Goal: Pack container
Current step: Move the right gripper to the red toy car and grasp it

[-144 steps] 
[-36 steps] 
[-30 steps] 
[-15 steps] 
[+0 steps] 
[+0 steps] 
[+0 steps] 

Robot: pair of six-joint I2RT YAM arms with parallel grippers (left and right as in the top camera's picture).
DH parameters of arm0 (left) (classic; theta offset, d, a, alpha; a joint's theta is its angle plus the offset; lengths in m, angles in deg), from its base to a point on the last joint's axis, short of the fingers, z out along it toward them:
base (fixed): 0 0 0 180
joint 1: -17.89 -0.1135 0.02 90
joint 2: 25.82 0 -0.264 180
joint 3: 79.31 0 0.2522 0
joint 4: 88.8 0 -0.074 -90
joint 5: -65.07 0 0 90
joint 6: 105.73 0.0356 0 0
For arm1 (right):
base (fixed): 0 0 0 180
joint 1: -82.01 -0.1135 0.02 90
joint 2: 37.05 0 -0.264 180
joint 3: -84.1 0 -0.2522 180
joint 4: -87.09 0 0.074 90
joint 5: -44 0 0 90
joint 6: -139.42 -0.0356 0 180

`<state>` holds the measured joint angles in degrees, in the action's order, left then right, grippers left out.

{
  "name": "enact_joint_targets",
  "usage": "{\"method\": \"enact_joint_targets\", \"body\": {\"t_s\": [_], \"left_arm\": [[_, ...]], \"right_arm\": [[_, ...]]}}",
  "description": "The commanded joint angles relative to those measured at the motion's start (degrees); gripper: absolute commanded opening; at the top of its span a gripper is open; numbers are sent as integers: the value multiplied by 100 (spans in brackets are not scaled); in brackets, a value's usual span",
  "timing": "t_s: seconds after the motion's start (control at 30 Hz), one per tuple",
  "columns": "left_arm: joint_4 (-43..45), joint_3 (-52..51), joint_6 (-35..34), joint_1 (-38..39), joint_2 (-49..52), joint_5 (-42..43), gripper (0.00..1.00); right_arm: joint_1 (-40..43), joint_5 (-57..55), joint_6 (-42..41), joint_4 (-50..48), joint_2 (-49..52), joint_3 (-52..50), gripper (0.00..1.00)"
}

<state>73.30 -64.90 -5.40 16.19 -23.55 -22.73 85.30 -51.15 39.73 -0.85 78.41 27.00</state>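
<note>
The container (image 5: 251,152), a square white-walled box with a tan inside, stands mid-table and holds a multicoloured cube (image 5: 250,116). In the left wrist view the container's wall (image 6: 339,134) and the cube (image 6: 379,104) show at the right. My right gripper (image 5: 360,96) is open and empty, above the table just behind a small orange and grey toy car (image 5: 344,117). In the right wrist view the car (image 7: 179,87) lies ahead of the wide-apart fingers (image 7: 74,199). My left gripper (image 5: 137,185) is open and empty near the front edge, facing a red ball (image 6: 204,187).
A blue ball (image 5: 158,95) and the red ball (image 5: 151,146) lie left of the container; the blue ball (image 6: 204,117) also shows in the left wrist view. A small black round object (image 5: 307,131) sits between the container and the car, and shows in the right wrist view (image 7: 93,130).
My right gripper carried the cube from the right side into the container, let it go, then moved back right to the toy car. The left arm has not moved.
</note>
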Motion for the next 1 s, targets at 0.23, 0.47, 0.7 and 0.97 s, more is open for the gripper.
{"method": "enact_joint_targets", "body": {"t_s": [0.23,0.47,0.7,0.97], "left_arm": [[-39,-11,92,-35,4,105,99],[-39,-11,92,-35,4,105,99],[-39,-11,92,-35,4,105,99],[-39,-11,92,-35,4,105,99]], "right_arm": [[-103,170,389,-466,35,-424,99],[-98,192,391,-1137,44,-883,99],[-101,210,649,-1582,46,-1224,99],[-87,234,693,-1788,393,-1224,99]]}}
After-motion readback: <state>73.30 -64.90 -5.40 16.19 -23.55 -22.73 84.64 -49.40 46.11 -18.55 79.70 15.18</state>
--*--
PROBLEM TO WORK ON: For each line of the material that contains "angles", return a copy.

THE COMPLETED TASK:
DH parameters of arm0 (left) (classic; theta offset, d, a, alpha; a joint's theta is its angle plus the offset; lengths in m, angles in deg), from its base to a point on the last joint's axis, short of the fingers, z out along it toward them:
`<state>` holds the measured joint angles in degrees, in the action's order, left then right, grippers left out.
  "description": "The commanded joint angles relative to those measured at the motion's start (degrees); gripper: absolute commanded opening; at the top of its span a gripper is open; numbers are sent as integers: the value multiplied by 100 (spans in brackets are not scaled); in brackets, a value's usual span",

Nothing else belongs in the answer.